# ACTION ITEM:
Print all records exactly, pictures left out.

-----

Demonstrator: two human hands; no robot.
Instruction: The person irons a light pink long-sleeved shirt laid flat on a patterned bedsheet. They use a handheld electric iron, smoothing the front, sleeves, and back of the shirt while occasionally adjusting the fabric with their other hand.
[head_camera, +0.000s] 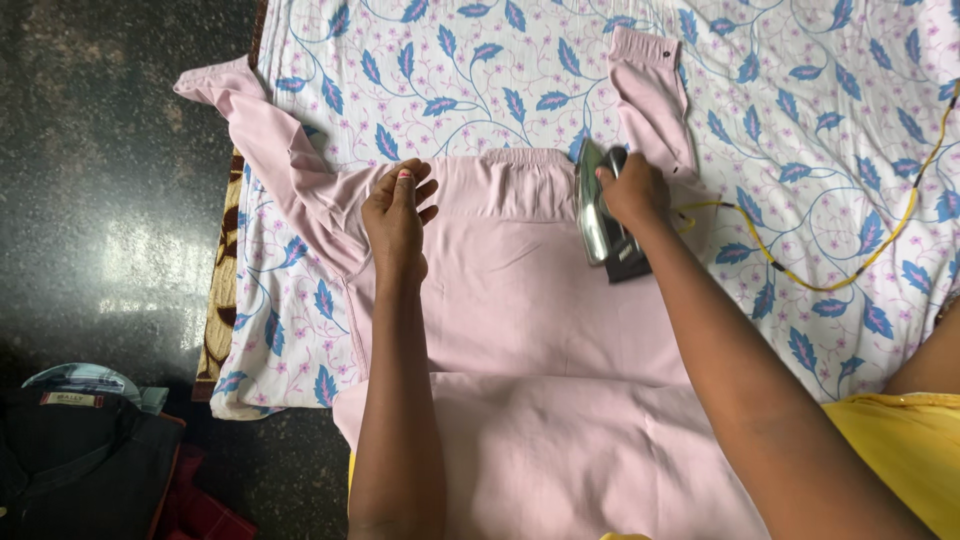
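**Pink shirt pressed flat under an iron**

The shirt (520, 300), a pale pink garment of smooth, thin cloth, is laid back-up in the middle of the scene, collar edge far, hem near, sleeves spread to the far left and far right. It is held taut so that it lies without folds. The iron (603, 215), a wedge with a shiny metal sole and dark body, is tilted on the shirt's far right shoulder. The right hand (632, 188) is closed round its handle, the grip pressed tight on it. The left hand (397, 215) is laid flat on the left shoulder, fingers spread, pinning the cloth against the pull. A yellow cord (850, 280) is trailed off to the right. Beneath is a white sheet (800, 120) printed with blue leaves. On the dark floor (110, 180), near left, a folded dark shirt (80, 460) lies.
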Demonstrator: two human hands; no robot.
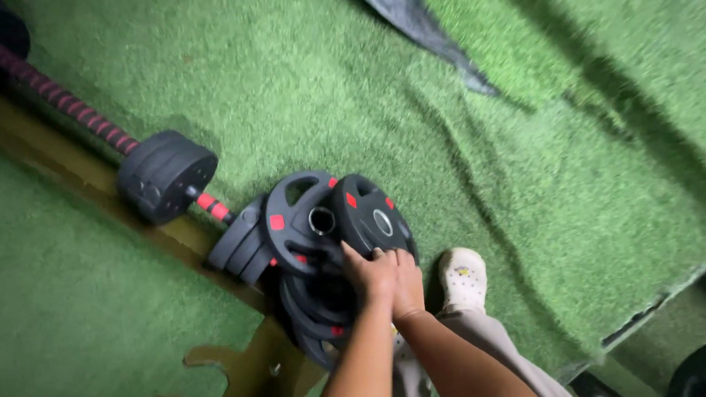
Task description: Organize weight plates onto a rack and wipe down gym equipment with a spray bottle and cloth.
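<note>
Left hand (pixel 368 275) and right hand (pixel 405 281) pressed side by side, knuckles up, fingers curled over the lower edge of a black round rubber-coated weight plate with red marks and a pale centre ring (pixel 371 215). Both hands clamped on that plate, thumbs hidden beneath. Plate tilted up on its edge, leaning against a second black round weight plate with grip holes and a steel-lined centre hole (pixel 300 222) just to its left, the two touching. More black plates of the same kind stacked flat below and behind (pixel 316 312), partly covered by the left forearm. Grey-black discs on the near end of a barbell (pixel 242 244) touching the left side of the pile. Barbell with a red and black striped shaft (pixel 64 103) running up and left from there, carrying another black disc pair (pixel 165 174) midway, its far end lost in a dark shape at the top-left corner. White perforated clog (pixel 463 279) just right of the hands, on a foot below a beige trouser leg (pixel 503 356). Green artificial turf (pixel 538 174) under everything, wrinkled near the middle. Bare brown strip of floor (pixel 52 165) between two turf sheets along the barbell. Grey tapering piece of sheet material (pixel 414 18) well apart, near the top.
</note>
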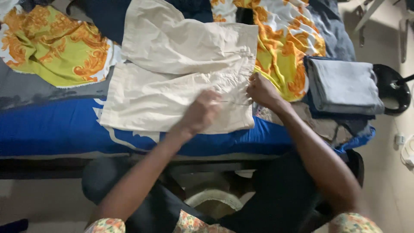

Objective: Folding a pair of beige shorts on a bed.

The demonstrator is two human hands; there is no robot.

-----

# RESPONSE TO THIS EXERCISE:
Demonstrator: two human hands; no robot.
Instruction: The person irons a light pink long-sleeved shirt laid flat on a patterned bedsheet. They use a handheld electric iron, smoothing the front, sleeves, and back of the shirt while occasionally adjusting the fabric with their other hand.
[head_camera, +0.000s] 
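**Pink shirt pressed flat under an iron**

The shirt (520, 300), a pale pink garment of smooth, thin cloth, is laid back-up in the middle of the scene, collar edge far, hem near, sleeves spread to the far left and far right. It is held taut so that it lies without folds. The iron (603, 215), a wedge with a shiny metal sole and dark body, is tilted on the shirt's far right shoulder. The right hand (632, 188) is closed round its handle, the grip pressed tight on it. The left hand (397, 215) is laid flat on the left shoulder, fingers spread, pinning the cloth against the pull. A yellow cord (850, 280) is trailed off to the right. Beneath is a white sheet (800, 120) printed with blue leaves. On the dark floor (110, 180), near left, a folded dark shirt (80, 460) lies.
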Demonstrator: two human hands; no robot.
Task description: Organize weight plates onto a rack and wipe down gym equipment with a spray bottle and cloth.
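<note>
Left hand (pixel 368 275) and right hand (pixel 405 281) pressed side by side, knuckles up, fingers curled over the lower edge of a black round rubber-coated weight plate with red marks and a pale centre ring (pixel 371 215). Both hands clamped on that plate, thumbs hidden beneath. Plate tilted up on its edge, leaning against a second black round weight plate with grip holes and a steel-lined centre hole (pixel 300 222) just to its left, the two touching. More black plates of the same kind stacked flat below and behind (pixel 316 312), partly covered by the left forearm. Grey-black discs on the near end of a barbell (pixel 242 244) touching the left side of the pile. Barbell with a red and black striped shaft (pixel 64 103) running up and left from there, carrying another black disc pair (pixel 165 174) midway, its far end lost in a dark shape at the top-left corner. White perforated clog (pixel 463 279) just right of the hands, on a foot below a beige trouser leg (pixel 503 356). Green artificial turf (pixel 538 174) under everything, wrinkled near the middle. Bare brown strip of floor (pixel 52 165) between two turf sheets along the barbell. Grey tapering piece of sheet material (pixel 414 18) well apart, near the top.
</note>
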
Objective: Folding a pair of beige shorts on a bed.

The demonstrator is two human hands; there is no robot.

Now the output is complete.